In the first 24 to 36 hours, you’ll apply an ice pack to the knee for 10 to 15 minutes, four times a day, to control swelling. Once swelling and redness subside, you switch to a warm compress three times daily, followed by gentle range-of-motion exercises: slowly bending and straightening the knee through 10 repetitions. Short leash walks of less than 10 minutes, three times a day, begin after the third day post-surgery. By the 12th week, most dogs have returned to near-full activity.

Managing Without Surgery

For mild cases or dogs that aren’t good surgical candidates, conservative management focuses on keeping the joint comfortable and the surrounding muscles strong. Weight management is the single most important factor. Extra body weight puts more strain on an already unstable knee and accelerates cartilage breakdown.

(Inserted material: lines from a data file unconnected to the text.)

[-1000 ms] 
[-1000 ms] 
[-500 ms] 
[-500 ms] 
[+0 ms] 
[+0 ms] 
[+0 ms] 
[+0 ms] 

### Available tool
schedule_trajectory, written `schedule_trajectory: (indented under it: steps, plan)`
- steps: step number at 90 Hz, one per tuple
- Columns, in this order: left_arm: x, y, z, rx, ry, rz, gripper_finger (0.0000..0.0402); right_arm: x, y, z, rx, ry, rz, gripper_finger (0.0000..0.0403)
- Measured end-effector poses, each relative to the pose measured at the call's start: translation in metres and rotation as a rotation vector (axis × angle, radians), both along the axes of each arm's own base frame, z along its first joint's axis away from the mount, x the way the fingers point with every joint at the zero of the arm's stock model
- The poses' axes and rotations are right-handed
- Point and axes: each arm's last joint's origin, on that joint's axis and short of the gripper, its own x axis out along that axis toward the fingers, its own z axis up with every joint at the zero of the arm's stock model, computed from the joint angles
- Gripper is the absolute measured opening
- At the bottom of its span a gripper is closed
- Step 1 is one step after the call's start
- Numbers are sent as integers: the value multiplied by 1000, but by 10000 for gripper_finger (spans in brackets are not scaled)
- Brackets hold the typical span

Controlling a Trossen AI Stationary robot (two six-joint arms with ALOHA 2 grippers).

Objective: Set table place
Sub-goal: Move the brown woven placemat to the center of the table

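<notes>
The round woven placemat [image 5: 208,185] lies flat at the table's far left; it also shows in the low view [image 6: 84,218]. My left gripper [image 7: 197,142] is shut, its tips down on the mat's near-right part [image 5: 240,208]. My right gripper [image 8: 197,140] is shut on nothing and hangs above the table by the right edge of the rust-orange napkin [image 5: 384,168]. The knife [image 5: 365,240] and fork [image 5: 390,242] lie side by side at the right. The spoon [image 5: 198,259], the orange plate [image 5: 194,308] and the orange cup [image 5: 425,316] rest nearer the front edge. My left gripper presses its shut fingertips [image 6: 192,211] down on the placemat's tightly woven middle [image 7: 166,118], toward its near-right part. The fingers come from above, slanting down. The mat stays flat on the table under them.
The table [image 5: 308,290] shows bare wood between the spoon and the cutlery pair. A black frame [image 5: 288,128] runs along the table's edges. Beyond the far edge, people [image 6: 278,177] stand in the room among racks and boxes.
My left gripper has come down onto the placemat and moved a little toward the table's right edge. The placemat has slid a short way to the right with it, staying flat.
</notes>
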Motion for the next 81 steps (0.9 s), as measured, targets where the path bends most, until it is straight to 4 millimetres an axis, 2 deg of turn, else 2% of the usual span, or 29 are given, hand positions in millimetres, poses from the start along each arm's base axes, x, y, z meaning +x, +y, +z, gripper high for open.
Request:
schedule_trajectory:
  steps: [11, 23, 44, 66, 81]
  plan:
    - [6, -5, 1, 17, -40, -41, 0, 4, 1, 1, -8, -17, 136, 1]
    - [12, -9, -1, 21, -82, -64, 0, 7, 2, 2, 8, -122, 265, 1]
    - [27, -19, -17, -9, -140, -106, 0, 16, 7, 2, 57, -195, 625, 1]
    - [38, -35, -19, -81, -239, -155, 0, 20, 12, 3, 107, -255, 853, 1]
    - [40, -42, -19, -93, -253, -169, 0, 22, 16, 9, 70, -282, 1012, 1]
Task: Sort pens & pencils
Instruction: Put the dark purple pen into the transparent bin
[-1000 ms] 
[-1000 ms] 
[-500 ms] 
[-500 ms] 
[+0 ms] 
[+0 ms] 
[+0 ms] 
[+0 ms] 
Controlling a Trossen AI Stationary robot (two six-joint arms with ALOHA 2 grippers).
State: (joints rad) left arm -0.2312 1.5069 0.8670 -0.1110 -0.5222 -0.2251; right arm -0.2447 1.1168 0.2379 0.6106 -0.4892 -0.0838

Joint supplements like glucosamine and chondroitin support cartilage health, and fish oil provides anti-inflammatory omega-3 fatty acids. These won’t fix the structural problem, but they can slow the progression of arthritis. Your vet may also recommend injectable joint-support treatments that help lubricate and protect the cartilage.

Physical therapy and targeted exercises to strengthen the quadriceps and hamstrings can improve stability around the knee. At home, simple adjustments help too: using ramps instead of stairs, providing supportive bedding, and avoiding activities that involve sudden stops or sharp turns. Anti-inflammatory medications can be used during flare-ups to manage pain.

Cost of Surgical Correction

In the United States, luxating patella surgery typically costs between $1,500 and $5,000 per knee, with a national average around $3,300. If both knees need correction, expect roughly double that total. The cost varies based on geographic location, the surgeon’s specialization (board-certified veterinary surgeons tend to charge more), the complexity of the repair, and whether advanced imaging like CT scans is needed for surgical planning. Many pet insurance plans cover the procedure if the condition wasn’t pre-existing at the time of enrollment.